## How to complete this task
The data below is to be set down exactly.
=======
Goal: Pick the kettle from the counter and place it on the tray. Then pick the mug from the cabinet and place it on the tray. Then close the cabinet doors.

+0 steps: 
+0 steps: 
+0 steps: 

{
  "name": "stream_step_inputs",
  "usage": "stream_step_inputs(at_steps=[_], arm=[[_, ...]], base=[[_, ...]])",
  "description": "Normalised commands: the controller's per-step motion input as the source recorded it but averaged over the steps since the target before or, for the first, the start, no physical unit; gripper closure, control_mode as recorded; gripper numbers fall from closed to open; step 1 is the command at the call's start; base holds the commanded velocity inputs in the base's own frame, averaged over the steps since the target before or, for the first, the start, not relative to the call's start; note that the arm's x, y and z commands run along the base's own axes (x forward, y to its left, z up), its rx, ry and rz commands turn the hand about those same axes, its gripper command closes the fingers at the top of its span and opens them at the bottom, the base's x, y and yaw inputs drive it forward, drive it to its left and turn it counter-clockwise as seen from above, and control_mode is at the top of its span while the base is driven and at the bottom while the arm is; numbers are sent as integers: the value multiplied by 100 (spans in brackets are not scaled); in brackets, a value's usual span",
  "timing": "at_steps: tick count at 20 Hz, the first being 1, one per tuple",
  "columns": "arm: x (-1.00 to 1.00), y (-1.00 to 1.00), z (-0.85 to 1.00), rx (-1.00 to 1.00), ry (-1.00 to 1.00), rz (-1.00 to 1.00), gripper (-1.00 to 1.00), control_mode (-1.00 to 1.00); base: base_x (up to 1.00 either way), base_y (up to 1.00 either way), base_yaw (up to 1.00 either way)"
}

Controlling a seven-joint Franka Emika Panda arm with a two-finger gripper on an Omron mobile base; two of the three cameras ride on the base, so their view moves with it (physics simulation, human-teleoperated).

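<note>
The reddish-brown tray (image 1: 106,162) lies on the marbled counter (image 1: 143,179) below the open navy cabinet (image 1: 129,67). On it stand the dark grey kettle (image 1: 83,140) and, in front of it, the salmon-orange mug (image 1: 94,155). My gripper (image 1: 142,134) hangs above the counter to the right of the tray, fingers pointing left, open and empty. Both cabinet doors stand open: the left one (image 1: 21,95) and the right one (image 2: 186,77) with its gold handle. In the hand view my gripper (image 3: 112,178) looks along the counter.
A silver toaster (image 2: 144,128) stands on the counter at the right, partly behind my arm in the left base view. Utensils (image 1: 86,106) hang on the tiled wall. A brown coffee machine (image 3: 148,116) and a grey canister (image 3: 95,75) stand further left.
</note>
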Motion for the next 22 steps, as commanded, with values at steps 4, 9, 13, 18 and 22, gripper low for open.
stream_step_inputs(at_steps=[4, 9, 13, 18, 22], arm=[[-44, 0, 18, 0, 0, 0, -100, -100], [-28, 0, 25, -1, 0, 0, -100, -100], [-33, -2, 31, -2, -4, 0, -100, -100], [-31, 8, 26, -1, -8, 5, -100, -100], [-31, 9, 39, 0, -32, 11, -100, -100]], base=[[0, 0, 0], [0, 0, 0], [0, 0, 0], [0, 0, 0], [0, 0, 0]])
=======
## Response to the task
Goal: Pick the kettle from the counter and place it on the tray. Then pick the mug from the cabinet and place it on the tray. Then close the cabinet doors.

+0 steps: 
+0 steps: 
+0 steps: 

{
  "name": "stream_step_inputs",
  "usage": "stream_step_inputs(at_steps=[_], arm=[[_, ...]], base=[[_, ...]])",
  "description": "Normalised commands: the controller's per-step motion input as the source recorded it but averaged over the steps since the target before or, for the first, the start, no physical unit; gripper closure, control_mode as recorded; gripper numbers fall from closed to open; step 1 is the command at the call's start; base holds the commanded velocity inputs in the base's own frame, averaged over the steps since the target before or, for the first, the start, not relative to the call's start; note that the arm's x, y and z commands run along the base's own axes (x forward, y to its left, z up), its rx, ry and rz commands turn the hand about those same axes, its gripper command closes the fingers at the top of its span and opens them at the bottom, the base's x, y and yaw inputs drive it forward, drive it to its left and turn it counter-clockwise as seen from above, and control_mode is at the top of its span while the base is driven and at the bottom while the arm is; numbers are sent as integers: the value multiplied by 100 (spans in brackets are not scaled); in brackets, a value's usual span",
  "timing": "at_steps: tick count at 20 Hz, the first being 1, one per tuple",
  "columns": "arm: x (-1.00 to 1.00), y (-1.00 to 1.00), z (-0.85 to 1.00), rx (-1.00 to 1.00), ry (-1.00 to 1.00), rz (-1.00 to 1.00), gripper (-1.00 to 1.00), control_mode (-1.00 to 1.00); base: base_x (up to 1.00 either way), base_y (up to 1.00 either way), base_yaw (up to 1.00 either way)"
}

Controlling a seven-joint Franka Emika Panda arm with a two-finger gripper on an Omron mobile base; two of the three cameras ride on the base, so their view moves with it (physics simulation, human-teleoperated).

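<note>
The reddish-brown tray (image 1: 106,162) lies on the marbled counter (image 1: 143,179) below the open navy cabinet (image 1: 129,67). On it stand the dark grey kettle (image 1: 83,140) and, in front of it, the salmon-orange mug (image 1: 94,155). My gripper (image 1: 142,134) hangs above the counter to the right of the tray, fingers pointing left, open and empty. Both cabinet doors stand open: the left one (image 1: 21,95) and the right one (image 2: 186,77) with its gold handle. In the hand view my gripper (image 3: 112,178) looks along the counter.
A silver toaster (image 2: 144,128) stands on the counter at the right, partly behind my arm in the left base view. Utensils (image 1: 86,106) hang on the tiled wall. A brown coffee machine (image 3: 148,116) and a grey canister (image 3: 95,75) stand further left.
</note>
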Motion for the next 22 steps, as commanded, with values at steps 4, 9, 13, 18 and 22, gripper low for open.
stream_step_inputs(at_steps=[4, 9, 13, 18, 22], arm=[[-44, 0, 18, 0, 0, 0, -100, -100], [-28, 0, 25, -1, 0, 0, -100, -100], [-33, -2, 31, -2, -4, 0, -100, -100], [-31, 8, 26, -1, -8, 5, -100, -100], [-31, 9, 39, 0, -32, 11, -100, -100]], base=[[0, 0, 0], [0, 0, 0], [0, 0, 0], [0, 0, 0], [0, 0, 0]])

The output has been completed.